### Exercise requirements
The count of lines below that include the string "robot" is the whole answer.

### Data for review
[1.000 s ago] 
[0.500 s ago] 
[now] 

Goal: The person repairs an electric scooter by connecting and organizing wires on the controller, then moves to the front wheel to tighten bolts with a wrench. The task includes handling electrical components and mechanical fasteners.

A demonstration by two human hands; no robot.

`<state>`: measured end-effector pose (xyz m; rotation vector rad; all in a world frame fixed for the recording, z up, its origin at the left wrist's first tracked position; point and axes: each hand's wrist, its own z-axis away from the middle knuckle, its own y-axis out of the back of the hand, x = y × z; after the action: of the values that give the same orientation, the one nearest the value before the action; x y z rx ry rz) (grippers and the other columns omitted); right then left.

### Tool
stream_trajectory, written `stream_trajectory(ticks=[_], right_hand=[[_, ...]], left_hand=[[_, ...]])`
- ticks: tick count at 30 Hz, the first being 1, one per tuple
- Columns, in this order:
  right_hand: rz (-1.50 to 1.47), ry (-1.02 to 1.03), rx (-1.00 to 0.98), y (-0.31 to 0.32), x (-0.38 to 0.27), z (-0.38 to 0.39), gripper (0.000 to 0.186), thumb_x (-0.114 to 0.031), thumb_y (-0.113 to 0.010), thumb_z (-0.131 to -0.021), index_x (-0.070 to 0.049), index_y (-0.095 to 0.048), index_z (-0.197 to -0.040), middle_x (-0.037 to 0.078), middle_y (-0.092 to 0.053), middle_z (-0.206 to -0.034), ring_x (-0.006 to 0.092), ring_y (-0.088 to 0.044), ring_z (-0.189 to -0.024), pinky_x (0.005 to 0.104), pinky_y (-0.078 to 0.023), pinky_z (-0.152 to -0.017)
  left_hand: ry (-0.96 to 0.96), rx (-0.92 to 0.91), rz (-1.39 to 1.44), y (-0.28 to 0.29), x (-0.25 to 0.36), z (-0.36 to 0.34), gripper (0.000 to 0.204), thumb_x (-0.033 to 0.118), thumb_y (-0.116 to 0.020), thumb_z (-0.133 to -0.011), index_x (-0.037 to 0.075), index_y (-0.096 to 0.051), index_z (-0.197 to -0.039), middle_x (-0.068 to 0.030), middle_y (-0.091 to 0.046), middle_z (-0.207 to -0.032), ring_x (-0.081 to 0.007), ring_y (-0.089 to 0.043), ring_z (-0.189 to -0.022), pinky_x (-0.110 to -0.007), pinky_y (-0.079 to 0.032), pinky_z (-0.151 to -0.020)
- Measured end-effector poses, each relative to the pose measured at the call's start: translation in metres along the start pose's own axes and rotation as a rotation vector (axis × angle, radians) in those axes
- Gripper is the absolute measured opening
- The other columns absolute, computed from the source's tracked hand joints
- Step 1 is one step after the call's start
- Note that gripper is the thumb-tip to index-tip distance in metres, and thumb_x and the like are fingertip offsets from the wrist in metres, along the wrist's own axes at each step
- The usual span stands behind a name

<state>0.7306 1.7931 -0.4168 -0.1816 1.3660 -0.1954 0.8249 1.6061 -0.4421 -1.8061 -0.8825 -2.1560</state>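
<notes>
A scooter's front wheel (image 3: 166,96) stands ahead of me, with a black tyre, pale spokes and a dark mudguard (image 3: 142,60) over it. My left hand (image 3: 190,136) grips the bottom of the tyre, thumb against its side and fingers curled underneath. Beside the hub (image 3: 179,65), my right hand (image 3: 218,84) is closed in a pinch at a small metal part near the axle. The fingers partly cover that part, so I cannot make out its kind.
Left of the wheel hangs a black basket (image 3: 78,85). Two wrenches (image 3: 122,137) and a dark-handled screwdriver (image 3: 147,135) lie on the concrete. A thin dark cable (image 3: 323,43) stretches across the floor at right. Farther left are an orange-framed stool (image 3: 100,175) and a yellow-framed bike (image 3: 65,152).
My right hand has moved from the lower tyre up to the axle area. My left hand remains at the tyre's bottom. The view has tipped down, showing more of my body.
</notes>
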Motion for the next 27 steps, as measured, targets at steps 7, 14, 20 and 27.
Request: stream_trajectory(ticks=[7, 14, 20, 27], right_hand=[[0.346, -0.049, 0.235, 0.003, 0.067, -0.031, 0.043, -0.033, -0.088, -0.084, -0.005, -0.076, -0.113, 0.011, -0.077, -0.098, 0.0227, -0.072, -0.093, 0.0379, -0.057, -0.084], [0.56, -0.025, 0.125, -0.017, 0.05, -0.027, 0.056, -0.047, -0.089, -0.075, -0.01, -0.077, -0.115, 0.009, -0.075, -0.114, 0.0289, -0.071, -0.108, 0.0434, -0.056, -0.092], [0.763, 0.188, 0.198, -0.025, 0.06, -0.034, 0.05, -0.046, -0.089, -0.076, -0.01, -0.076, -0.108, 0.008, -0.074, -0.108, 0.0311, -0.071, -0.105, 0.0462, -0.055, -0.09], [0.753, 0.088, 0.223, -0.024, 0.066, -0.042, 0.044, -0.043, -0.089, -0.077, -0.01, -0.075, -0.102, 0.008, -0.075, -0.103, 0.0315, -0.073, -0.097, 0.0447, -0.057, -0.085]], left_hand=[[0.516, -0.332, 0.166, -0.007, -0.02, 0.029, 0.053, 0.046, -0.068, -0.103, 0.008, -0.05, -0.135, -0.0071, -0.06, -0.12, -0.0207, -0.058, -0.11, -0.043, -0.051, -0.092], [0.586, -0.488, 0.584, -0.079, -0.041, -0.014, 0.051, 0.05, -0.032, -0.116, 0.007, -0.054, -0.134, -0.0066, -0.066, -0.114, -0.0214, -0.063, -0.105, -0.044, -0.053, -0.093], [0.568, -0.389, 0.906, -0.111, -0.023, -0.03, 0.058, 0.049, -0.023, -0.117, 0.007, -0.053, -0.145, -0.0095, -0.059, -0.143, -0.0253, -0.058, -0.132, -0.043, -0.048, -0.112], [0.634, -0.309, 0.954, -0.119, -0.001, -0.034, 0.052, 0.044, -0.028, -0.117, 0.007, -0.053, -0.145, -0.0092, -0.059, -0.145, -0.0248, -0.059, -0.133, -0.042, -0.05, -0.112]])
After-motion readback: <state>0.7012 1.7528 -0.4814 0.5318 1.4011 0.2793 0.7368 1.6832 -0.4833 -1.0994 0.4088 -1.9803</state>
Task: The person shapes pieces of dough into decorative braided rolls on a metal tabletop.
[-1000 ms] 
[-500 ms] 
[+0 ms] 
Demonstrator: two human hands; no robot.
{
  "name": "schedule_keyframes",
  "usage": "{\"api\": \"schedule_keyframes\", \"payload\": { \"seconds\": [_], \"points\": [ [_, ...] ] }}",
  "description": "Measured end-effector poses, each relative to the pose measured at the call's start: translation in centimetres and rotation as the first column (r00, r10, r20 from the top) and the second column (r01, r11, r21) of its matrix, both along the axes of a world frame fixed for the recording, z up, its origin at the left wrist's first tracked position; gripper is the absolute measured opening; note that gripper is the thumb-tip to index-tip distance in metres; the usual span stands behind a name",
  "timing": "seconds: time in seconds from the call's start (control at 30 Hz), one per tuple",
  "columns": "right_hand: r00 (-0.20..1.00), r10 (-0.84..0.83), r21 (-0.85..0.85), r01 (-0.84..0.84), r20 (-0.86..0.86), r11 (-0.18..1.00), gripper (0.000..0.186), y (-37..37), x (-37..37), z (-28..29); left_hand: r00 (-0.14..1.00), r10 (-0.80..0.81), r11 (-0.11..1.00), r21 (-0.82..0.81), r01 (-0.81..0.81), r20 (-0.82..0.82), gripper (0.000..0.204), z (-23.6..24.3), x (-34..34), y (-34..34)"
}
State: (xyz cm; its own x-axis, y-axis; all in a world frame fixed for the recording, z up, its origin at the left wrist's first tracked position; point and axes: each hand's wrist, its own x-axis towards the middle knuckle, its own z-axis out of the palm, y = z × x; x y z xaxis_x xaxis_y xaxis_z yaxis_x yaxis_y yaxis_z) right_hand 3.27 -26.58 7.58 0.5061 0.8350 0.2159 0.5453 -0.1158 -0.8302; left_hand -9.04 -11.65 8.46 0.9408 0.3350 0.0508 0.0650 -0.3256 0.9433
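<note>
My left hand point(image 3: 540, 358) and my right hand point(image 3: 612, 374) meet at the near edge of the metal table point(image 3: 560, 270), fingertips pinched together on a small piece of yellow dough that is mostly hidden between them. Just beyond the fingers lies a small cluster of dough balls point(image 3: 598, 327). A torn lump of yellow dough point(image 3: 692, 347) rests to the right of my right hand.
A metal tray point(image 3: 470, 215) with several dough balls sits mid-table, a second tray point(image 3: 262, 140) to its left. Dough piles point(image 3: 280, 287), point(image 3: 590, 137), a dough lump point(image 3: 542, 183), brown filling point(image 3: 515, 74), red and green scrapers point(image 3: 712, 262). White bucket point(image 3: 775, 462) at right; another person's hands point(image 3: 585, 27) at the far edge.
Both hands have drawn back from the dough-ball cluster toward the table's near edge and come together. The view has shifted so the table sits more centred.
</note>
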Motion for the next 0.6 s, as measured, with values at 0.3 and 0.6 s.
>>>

### Reply to the task
2